= Alfred Reynolds (composer) =

English composer (1884–1969)

Alfred Reynolds (1884 – 18 October 1969) was a British composer of light music.

== Biography ==
He was born in 1884, in Liverpool, and was educated at Merchant Taylors' School and later in France. He studied with Engelbert Humperdinck in Berlin.

In 1910, he conducted Oscar Straus's The Chocolate Soldier, which he toured in England. He was said to be the youngest operatic conductor in England. He composed for and participated in wartime charity concerts. In 1920 and 1921, Reynolds toured the Far East with the Royal Opera. On his return, he wrote the music for Baroness Orczy's play, Leatherface. Reynolds worked on the revival of 18th century ballad operas.

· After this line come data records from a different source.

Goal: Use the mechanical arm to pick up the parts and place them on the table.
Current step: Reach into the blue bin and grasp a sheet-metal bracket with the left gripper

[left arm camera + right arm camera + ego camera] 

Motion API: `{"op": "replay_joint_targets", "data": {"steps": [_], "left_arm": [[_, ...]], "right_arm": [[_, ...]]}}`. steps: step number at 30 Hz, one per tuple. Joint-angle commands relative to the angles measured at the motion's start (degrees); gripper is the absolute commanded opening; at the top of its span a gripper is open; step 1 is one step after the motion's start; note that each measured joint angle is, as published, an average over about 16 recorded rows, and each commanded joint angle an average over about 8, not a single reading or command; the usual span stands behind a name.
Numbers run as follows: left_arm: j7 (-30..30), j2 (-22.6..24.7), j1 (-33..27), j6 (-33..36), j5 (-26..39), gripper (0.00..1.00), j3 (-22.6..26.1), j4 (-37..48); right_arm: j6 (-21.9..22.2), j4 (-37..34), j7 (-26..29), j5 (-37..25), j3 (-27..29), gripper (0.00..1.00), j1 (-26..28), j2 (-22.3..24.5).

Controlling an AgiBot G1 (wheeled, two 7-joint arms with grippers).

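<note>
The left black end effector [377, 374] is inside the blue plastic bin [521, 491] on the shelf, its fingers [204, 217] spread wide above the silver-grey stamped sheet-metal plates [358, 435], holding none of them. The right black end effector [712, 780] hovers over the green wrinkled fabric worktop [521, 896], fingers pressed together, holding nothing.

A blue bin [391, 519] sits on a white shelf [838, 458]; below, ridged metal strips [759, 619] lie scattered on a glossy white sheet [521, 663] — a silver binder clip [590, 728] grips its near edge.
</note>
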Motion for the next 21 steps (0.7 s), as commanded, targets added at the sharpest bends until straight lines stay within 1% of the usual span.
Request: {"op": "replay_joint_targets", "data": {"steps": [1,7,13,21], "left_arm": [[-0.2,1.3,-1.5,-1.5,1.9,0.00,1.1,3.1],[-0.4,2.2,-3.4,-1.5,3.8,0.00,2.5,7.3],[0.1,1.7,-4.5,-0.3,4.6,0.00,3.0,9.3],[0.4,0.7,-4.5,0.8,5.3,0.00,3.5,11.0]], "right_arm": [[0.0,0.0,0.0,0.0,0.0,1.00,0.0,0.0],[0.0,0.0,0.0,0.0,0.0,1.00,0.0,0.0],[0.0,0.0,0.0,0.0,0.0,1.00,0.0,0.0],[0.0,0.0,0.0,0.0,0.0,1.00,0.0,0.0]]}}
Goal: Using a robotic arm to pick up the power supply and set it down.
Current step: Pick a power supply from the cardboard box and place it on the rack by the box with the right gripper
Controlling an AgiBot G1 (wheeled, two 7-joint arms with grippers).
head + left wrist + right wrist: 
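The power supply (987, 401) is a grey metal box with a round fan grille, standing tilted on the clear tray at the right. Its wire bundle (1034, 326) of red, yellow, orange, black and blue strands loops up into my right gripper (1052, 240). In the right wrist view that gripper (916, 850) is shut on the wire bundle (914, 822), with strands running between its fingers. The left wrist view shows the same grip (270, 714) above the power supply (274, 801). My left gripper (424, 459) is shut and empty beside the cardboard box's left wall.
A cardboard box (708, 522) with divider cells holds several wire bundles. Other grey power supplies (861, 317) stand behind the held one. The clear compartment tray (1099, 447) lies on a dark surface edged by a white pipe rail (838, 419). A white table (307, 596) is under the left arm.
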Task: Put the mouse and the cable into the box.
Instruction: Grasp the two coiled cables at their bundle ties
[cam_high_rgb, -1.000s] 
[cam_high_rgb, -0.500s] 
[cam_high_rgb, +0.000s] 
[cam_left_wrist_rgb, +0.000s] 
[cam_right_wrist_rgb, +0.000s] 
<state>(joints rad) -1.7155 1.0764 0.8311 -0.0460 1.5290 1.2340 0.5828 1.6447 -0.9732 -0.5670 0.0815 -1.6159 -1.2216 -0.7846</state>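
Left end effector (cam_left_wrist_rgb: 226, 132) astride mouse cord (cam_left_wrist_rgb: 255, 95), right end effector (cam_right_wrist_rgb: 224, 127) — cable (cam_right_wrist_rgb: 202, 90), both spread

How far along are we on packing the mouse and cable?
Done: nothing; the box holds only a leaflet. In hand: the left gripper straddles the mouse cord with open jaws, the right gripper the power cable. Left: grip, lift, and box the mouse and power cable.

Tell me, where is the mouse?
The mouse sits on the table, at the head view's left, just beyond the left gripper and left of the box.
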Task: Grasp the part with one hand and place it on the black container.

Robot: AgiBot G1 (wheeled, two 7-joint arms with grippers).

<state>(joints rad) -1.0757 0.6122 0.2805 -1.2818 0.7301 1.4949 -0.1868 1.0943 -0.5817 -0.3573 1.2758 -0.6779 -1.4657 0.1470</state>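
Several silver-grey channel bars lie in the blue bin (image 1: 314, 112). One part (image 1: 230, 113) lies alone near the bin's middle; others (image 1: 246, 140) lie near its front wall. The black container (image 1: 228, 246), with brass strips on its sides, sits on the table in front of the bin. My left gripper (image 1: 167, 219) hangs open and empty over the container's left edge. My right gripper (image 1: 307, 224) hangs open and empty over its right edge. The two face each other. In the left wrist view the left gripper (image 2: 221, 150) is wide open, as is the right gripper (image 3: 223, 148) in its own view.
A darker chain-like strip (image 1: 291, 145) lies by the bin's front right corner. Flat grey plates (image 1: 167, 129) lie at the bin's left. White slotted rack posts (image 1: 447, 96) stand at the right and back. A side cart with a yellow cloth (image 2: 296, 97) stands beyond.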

In 1923, he became musical director of the Lyric Theatre, Hammersmith, where he performed revivals of Sheridan's The Duenna (1924), Lionel And Clarissa (1925), with music mainly by Charles Dibdin, and Love in a Village (1928), with music by Thomas Arne. He wrote incidental music for several plays, including those by Molière, Farquhar, Shakespeare and Goldsmith, and review music for Nigel Playfair. The Lyric staged Reynolds's comic operas The Fountain of Youth and Derby Day.

Reynolds left the Lyric in 1932 for the Birmingham Repertory Theatre. He wrote 1066 And All That (a musical based on the comic book by of that name) and a score for The Swiss Family Robinson.

In 1947, he wrote music for a Stratford-upon-Avon adaptation of Alice in Wonderland and Through the Looking-Glass. A two-act comic opera, The Limpet in the Castle, was premiered in 1958 at Wombwell, Yorkshire.

Much of his theatre music has been played in the concert hall.

Reynolds died on 18 October 1969, aged 84, in Bognor Regis.